I assume you eat exactly the same amount of carbs for each meal as your dosage is the same? Which is fine then once you get the hang of things you will be able to sort things out.


----------



## Monica (Jan 4, 2012)

Do you know which pump you're getting?
Whichever it is, you'll be ok. I was scared too, but Carol seems to manage ok.
From your other post, I'm guessing you're getting a show & tell session tomorrow. That's really helpful and don't be scared of asking lots of questions.
And of course we're all here to answer any questions you might have (well, others more than me)
Good luck xx


----------



## Ellie Jones (Jan 4, 2012)

Grandma

Your trepidation is natural all pumper's have the hebe gebe about an aspect of pumping the night before they go on their pump..  My two were would I actually like it and having pumping away while I slept..  The latter hubby put into prospective for me, he asked what did I think my 11pm background injection do all night go to sleep!

You've got your ahead the theory of carb counting, so it's just learning the pump side of things and fitting your carb counting skills/understanding around what the pump can do..  You'll get there and will understand all what we say etc..

And you know that we are here to help explain and demystify the jargon for you.

Good luck for the morning, and relax


----------



## HOBIE (Jan 4, 2012)

Good luck for new pump !  It will take a few trips to hosp to see pump people & get it set up for yourself. Everybody is different but can no you will like the new life it will give you.     Am happy for you !!!


----------



## Cumbrianlass (Jan 4, 2012)

Good luck for tomorrow - once you get the hang of things you'll be wondering what all that pre-pump worrying was about!


----------



## Hanmillmum (Jan 4, 2012)

Hi, good luck with the pump. We were thrown in at the deep end but have managed pretty well, I'm sure you will be fine too.


----------



## grandma (Jan 5, 2012)

Thanks everyone it wasent as bad as I thought only 2 of us getting pump today and both got the same one Accu Chek Combo and went for the  TenderLink infusion set carnt feel it at all and dont know its there.
Only thing nealy gave myself the pen insulin at tea time as just habbit went for it.
and just got tube cought on nob on combuter desk as I went to get up as its in my dressinggown pocket.
Got a holder for on my bra and one for on my leg and a belt and a case given with it Rep said they dont usuly give them but as she had them and there was only 2 of us we might as well have them all.
Ill be on hear a lot more as I know I get stuck soon my heads all over the place with all the info Iv had today so thanks


----------



## Jennywren (Jan 5, 2012)

It is a lot to take in at first , but try not to worry it sounds like you done well  Im on the Accu-chek combo as are quite a few of the pumpers on here , mind you my pump rep wasnt so generous. Good luck and if you have any questions dont forget to ask.


----------



## Monica (Jan 6, 2012)

Wow, you're lucky being given all these things. Carol got a case, a cuddly kangaroo for night time and a "coin" to unscrew the battery lid.


----------



## novorapidboi26 (Jan 6, 2012)

Monica said:


> a cuddly kangaroo for night time.....



that was thoughtful..........


----------



## ypauly (Jan 6, 2012)

Im thinking of you 
and sharing your angst. I hope you are do.ing ok


----------



## grandma (Jan 6, 2012)

Monica said:


> Wow, you're lucky being given all these things. Carol got a case, a cuddly kangaroo for night time and a "coin" to unscrew the battery lid.

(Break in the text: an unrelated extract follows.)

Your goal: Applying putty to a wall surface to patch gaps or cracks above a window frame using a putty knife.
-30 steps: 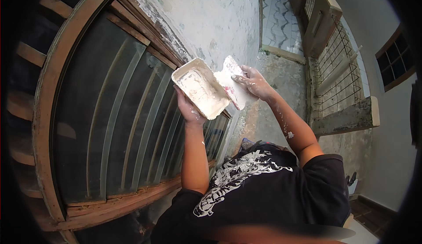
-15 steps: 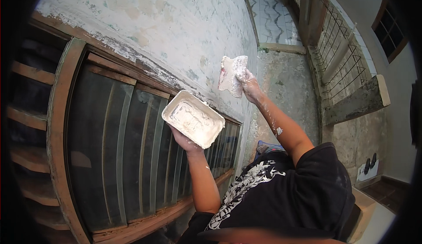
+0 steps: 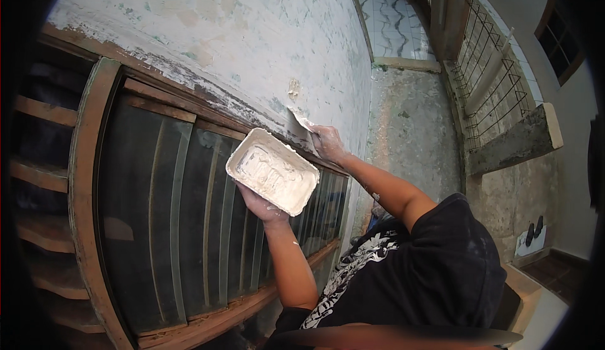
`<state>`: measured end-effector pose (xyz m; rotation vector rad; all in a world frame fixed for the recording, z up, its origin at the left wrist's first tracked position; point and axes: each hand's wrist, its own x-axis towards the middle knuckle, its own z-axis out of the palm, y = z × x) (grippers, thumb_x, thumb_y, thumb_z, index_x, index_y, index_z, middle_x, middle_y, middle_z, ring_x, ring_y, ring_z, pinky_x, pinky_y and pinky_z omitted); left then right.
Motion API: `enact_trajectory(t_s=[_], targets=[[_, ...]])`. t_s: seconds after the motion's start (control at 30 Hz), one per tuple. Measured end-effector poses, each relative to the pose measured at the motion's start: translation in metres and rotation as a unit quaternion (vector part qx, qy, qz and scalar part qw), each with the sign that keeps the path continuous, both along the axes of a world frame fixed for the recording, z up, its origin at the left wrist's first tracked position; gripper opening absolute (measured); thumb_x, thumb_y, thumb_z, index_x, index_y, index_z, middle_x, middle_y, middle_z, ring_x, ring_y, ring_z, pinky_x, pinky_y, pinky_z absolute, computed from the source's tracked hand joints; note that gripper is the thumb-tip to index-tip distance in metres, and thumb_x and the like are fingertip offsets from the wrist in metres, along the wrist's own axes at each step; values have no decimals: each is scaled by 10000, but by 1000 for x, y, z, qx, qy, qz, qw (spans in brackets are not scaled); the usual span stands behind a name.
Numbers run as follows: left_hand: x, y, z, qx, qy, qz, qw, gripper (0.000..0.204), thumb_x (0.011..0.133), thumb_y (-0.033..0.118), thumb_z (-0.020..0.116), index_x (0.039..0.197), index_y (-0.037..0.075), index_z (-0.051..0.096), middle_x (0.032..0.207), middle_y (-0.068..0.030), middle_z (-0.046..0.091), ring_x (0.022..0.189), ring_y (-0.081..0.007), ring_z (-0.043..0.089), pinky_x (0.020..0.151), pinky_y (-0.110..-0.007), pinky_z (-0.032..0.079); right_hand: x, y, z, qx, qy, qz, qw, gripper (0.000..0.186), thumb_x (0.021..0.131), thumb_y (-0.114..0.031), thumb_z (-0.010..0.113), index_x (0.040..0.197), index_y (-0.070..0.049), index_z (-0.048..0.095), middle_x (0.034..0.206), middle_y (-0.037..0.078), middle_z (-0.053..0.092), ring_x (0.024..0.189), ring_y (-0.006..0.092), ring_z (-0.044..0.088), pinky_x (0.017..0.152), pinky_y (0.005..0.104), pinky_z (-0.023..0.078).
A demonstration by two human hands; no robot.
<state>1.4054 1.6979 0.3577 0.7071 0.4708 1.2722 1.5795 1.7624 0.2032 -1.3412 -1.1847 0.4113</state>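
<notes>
My left hand [image 3: 261,205] supports a whitish rectangular tub [image 3: 304,202] from beneath, its fingers mostly hidden under it. Thick cream-white putty [image 3: 268,168] coats the inside of the tub. In my right hand [image 3: 329,143] is a flat putty scraper [image 3: 300,120], seen almost edge-on, with its blade against the patchy white wall [image 3: 239,47]. Just above the blade, a fresh dab of putty [image 3: 293,87] sits on the wall. White smears mark both hands and forearms.
Below the wall runs a brown wooden window frame [image 3: 91,180] with dark glass panes [image 3: 135,224]. A concrete walkway [image 3: 413,123] stretches beyond my right arm, bordered by a low wall with wire mesh [image 3: 495,72]. A pair of dark sandals [image 3: 534,231] lies at the far right.
My right hand has moved left and down, bringing the scraper from beside the wall onto it and turning it edge-on. A putty dab now shows on the wall. The tub has shifted slightly left.
</notes>
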Motion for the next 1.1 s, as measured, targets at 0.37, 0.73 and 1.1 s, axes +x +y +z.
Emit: enact_trajectory(t_s=[0.37, 0.73, 1.1], targets=[[24, -5, 9, -3, 21, 17, 1000, 708, 1022, 609, 293, 1508, 98, 355, 1526, -123, 405, 1361, -338, 447, 1123, -500, 387, 93, 93, 34, -144, 184, 21, 972, 343, 883, -139, 613, 1190, 6, 659, 1140, 247, 671, 1087, 403, 613, 936, 433, 470], [38, 19, 10, -5, 6, 47, 999, 682, 1030, 580, 292, 1495, 86, 368, 1489, -139, 434, 1324, -350, 482, 1099, -510, 420, 50, 15, 3, -74, 146, 1, 987, 214, 934, -143, 574, 1048, 7, 675, 782, 220, 643, 704, 334, 595, 690, 424, 467], [21, 32, -10, 1, 53, 37, 998, 678, 1035, 578, 284, 1501, 91, 355, 1514, -128, 411, 1350, -340, 457, 1121, -505, 394, -4, -12, -96, -39, 51, 99, 993, 478, 788, 11, 531, 1243, -65, 653, 1068, 278, 650, 983, 410, 643, 884, 443, 510]])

Just been through all the things in the box today and theres belly belt alcantara pouch black neoprene pouch white so as well as the bra pouch and the thigh pouch think Iv got about everything I need to ware it in different places. I was also given anothe monitor the Optium Xceed for testing my blood Ketones and a Accu Chek Smart Pix todownload things to the computer and print it off for when I go back to the Hospital think Im going to need a spare room to keep everything in


----------



## Monica (Jan 7, 2012)

novorapidboi26 said:


> that was thoughtful..........



She's supposed to put the pump in the pouch.....it wasn't ideal though. She now clips it on her jama bottoms or has it loose in the bed. She tried to wear a "babygrow", but had nowhere to put the pump


----------



## Monica (Jan 7, 2012)

grandma said:


> think Im going to need a spare room to keep everything in



lol, I thought that when we had the first delivery of Carol's consumables!!


----------



## squeeze321 (Jan 9, 2012)

grandma said:


> Only thing nealy gave myself the pen insulin at tea time as just habbit went for it.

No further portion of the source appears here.